WHAT TO PRODUCE → Return the full listing character for character, without its pictures.

DATA EXTRACT →
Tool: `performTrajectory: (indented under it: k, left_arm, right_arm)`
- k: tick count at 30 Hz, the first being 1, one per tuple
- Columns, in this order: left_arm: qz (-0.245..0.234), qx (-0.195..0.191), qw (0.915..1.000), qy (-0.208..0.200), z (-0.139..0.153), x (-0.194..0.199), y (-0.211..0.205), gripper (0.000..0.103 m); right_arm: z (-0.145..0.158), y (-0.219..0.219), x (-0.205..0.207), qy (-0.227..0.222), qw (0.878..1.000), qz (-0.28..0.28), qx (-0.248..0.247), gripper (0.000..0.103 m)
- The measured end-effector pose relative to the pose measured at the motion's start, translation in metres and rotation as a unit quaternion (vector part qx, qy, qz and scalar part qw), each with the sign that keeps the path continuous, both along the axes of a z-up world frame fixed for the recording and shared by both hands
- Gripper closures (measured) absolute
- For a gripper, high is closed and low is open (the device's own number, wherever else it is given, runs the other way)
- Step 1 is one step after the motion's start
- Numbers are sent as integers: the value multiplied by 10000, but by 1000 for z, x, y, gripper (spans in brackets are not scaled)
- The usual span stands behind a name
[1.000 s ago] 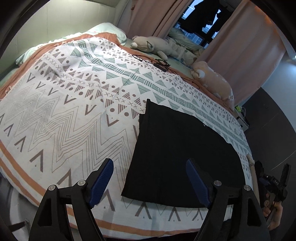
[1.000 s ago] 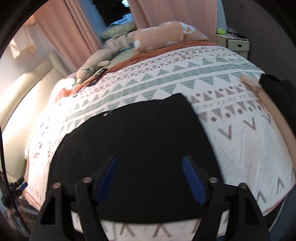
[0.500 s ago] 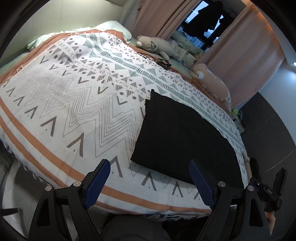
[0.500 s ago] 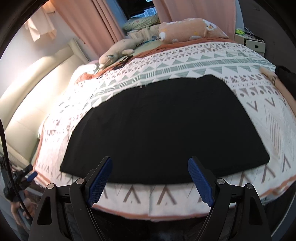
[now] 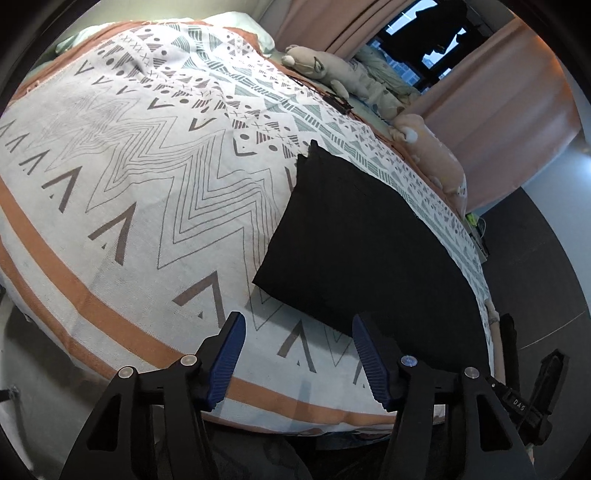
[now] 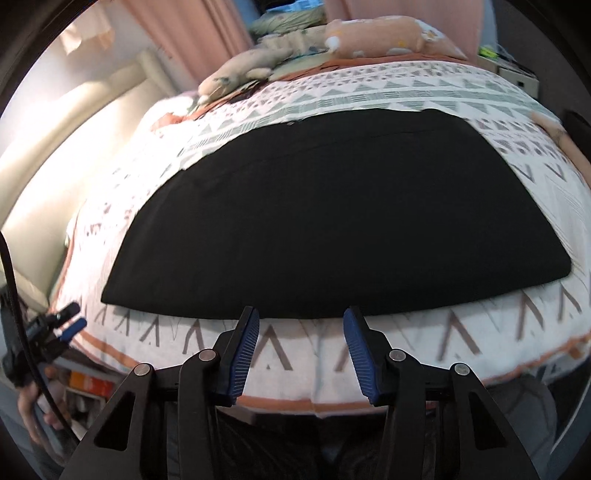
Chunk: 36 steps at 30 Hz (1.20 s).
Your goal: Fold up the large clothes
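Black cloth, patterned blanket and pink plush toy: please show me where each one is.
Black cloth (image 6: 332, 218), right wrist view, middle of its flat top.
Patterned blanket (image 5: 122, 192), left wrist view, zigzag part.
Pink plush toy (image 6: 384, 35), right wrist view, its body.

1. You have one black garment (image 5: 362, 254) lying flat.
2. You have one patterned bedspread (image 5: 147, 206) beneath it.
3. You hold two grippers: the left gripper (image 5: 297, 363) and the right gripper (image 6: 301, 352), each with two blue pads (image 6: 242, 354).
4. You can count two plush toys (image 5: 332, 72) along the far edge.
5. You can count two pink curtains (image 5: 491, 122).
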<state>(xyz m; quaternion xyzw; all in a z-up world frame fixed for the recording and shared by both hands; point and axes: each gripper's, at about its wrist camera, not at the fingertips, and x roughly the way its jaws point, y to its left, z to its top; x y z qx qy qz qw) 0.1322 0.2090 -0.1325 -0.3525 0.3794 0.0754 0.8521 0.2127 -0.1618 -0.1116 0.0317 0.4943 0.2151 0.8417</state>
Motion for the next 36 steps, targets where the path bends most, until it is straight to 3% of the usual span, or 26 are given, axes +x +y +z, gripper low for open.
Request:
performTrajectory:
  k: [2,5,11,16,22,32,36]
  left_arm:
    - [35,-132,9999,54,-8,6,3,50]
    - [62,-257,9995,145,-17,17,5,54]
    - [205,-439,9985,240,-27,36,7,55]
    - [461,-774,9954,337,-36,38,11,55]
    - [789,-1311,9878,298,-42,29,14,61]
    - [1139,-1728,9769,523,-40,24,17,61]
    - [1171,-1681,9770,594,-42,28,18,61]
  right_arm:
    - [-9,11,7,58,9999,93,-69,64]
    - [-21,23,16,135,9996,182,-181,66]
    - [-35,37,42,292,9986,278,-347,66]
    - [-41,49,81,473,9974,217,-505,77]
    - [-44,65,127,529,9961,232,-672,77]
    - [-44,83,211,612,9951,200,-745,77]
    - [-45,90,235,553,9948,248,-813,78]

ANSWER TO THIS EXERCISE →
Tool: `performTrajectory: (indented under it: k, left_arm, right_arm)`
- k: tick count at 30 Hz, the first being 1, one per tuple
- Columns, in this order: left_arm: qz (-0.245..0.234), qx (-0.195..0.191), qw (0.915..1.000), qy (-0.208..0.200), z (-0.139..0.153), x (-0.194..0.199), y (-0.211..0.205), gripper (0.000..0.103 m); right_arm: z (-0.145..0.158), y (-0.219..0.219), x (-0.205..0.207), qy (-0.227..0.222), qw (0.878..1.000), qz (-0.28..0.28), qx (-0.248..0.247), gripper (0.000..0.103 m)
- The measured end-effector pose relative to the pose measured at the motion's start, translation in metres and rotation as a unit quaternion (vector part qx, qy, qz and scalar part qw), each with the sign that keeps the path continuous, both along the axes of a z-up world frame fixed for the recording and shared by both hands
- Gripper closures (measured) absolute
- For a gripper, high is closed and low is open (the device's own number, wherever else it is given, runs the other way)
- Step 1 is one step after the motion's start
- Numbers are sent as integers: the value multiplied by 10000, but by 1000 for z, x, y, gripper (spans in brackets are not scaled)
- The usual span stands behind a name
[1.000 s ago] 
[1.000 s ago] 
[0.500 s ago] 
[0.500 s ago] 
[now] 
[now] 
Chunk: 36 steps at 30 Hz (1.20 s).
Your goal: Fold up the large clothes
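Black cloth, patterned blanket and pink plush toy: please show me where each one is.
Black cloth (image 6: 332, 218), right wrist view, middle of its flat top.
Patterned blanket (image 5: 122, 192), left wrist view, zigzag part.
Pink plush toy (image 6: 384, 35), right wrist view, its body.

1. You have one black garment (image 5: 362, 254) lying flat.
2. You have one patterned bedspread (image 5: 147, 206) beneath it.
3. You hold two grippers: the left gripper (image 5: 297, 363) and the right gripper (image 6: 301, 352), each with two blue pads (image 6: 242, 354).
4. You can count two plush toys (image 5: 332, 72) along the far edge.
5. You can count two pink curtains (image 5: 491, 122).
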<state>(xyz m; quaternion xyzw; all in a z-up world frame fixed for the recording and shared by both hands; point and axes: each gripper's, at about its wrist camera, not at the fingertips, and x roughly the way its jaws point, y to its left, z to its top; x y z qx qy qz qw) 0.1322 0.2090 -0.1325 -0.3525 0.3794 0.0754 0.8521 0.2127 -0.1618 -0.1116 0.0317 0.4943 0.2151 0.8417</state>
Motion for the next 36 steps, targets where the path bends most, until it is straight to 3% of the usual span, or 26 are given, axes +x +y +z, gripper low for open.
Request:
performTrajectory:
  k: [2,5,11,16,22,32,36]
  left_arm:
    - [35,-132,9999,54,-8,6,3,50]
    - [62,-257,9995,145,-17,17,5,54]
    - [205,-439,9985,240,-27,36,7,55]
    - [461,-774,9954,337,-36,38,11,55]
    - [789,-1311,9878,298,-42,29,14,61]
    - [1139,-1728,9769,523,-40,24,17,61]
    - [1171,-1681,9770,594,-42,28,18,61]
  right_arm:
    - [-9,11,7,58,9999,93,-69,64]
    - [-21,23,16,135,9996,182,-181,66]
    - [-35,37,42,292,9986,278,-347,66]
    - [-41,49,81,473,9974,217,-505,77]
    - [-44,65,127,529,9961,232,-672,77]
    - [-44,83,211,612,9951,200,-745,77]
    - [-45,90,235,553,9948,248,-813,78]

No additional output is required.